Mike Leahy | Aug 24, 2010 05:37 AM

Restoring wolves to their native habitat in the West hasn’t been easy. Some were opposed to the idea from the start, including ranchers who already viewed wild predators as a threat to their livelihoods. That’s why compensating ranchers for losses to wolves was an integral part of promoting tolerance, even before wolves were reintroduced.
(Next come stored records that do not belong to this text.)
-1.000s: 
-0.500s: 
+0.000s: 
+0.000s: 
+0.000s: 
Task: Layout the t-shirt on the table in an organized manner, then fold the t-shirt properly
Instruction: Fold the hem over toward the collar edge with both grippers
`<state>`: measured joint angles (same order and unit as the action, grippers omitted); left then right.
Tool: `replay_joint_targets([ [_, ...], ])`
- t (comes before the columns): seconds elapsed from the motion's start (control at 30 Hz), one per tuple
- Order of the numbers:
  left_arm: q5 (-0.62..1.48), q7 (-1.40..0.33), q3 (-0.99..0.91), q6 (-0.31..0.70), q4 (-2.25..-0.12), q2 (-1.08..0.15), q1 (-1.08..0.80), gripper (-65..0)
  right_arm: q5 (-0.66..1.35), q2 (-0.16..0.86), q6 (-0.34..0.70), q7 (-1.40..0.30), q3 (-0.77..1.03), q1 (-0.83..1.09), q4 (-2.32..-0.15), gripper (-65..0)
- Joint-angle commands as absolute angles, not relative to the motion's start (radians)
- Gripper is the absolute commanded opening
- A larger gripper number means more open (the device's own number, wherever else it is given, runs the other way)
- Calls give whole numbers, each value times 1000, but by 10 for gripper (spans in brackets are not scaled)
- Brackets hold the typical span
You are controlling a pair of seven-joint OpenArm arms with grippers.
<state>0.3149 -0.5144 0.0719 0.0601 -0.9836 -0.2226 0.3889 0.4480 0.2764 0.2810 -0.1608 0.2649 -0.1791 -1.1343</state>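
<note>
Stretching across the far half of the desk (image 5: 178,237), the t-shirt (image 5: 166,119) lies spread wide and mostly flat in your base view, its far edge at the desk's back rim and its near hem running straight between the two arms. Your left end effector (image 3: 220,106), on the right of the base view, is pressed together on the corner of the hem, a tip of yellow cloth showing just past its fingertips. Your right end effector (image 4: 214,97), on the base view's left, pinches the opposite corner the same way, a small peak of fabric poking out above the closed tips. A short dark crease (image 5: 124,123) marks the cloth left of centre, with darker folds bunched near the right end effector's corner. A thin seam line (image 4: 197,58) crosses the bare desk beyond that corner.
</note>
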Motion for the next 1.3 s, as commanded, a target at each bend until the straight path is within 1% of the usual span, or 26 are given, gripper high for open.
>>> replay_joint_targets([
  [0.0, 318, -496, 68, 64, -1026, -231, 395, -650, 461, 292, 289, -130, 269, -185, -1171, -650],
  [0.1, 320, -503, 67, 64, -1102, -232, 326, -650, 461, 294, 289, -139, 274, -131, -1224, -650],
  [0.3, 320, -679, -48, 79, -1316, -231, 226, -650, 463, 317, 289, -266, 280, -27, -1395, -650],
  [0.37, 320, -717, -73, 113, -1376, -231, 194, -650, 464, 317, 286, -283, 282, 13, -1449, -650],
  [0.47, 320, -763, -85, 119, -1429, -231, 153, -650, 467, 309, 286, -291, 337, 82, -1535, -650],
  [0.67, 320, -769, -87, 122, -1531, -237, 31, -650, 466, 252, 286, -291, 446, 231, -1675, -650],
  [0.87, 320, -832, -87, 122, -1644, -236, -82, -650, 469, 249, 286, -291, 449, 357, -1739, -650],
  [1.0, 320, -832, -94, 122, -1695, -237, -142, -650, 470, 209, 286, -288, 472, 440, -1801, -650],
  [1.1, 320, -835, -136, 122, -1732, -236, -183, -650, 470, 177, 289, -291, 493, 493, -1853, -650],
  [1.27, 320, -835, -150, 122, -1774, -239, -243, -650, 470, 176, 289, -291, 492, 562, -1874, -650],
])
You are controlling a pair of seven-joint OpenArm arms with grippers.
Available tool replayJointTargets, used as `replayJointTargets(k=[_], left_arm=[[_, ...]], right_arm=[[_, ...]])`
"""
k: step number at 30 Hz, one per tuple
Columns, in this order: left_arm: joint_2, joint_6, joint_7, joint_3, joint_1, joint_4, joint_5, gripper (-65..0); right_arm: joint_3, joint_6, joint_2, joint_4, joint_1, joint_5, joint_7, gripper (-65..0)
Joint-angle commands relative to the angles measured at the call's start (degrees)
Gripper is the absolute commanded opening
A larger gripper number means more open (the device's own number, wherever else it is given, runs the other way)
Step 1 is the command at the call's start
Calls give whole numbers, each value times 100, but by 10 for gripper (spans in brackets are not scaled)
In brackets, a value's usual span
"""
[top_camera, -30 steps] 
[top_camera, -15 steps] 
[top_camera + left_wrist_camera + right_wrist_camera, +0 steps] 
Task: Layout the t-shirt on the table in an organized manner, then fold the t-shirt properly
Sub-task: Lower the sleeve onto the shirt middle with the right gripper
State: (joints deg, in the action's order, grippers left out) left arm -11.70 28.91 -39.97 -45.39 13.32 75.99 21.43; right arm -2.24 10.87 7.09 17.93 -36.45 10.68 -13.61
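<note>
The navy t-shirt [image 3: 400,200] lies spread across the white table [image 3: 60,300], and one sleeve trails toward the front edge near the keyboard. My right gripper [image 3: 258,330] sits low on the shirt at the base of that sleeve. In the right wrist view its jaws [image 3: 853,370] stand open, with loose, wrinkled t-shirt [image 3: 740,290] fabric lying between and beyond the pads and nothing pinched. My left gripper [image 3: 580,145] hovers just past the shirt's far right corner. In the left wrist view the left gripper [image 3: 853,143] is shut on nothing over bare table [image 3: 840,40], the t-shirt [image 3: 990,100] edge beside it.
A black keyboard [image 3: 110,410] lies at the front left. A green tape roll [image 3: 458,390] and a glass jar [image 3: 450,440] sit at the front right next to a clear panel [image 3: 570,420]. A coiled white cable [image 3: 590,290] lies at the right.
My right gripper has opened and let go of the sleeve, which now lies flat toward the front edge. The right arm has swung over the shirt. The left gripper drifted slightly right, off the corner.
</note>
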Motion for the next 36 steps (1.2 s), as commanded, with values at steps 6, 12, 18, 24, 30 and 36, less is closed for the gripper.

 Wolves have always gotten more than their fair share of attention for preying on livestock. When bad weather devastates a flock of sheep, or dogs kill a calf, it rarely makes the press. But when a wolf kills a sheep or two, it often makes front-page headlines. However, based on National Agriculture Statistics Service and wolf management reports, wolf depredations account for less than one percent of livestock losses in the Northern Rockies, including unconfirmed losses. Far more livestock are killed by disease, bad weather, birthing problems and other predators – even stray dogs – than by wolves.

 Yet there’s no denying wolves do sometimes kill livestock, and when they do, there are financial and emotional costs to the livestock producers. That is why the compensation program run by Defenders of Wildlife was important, a recognition by those who wanted wolves back on the landscape that livestock producers should not have to bear the costs alone. Since 1987, ranchers have been paid more than $1.4 million by Defenders of Wildlife for verified losses of cattle, sheep, guard dogs and other domesticated animals. These payments represented a tangible investment in the wolves’ future from Defenders of Wildlife to protect both livestock and wolves.

After 23 years of Defenders of Wildlife managing a wolf compensation fund, the states are now developing compensation programs of their own. Last year, Congress enacted legislation introduced by Senators Jon Tester of Montana and John Barrasso of Wyoming to provide $1 million to help states initiate their own compensation programs for livestock lost to wolves. Awarded funds are to be used both to compensate ranchers for verified livestock losses to wolves and to implement nonlethal tools for preventing conflicts. At the same time, the U.S. Fish & Wildlife Service and National Fish and Wildlife Foundation have recently established the Mexican Wolf Interdiction Fund that will compensate ranchers in New Mexico and Arizona for livestock lost to wolves and help fund wolf deterrence projects.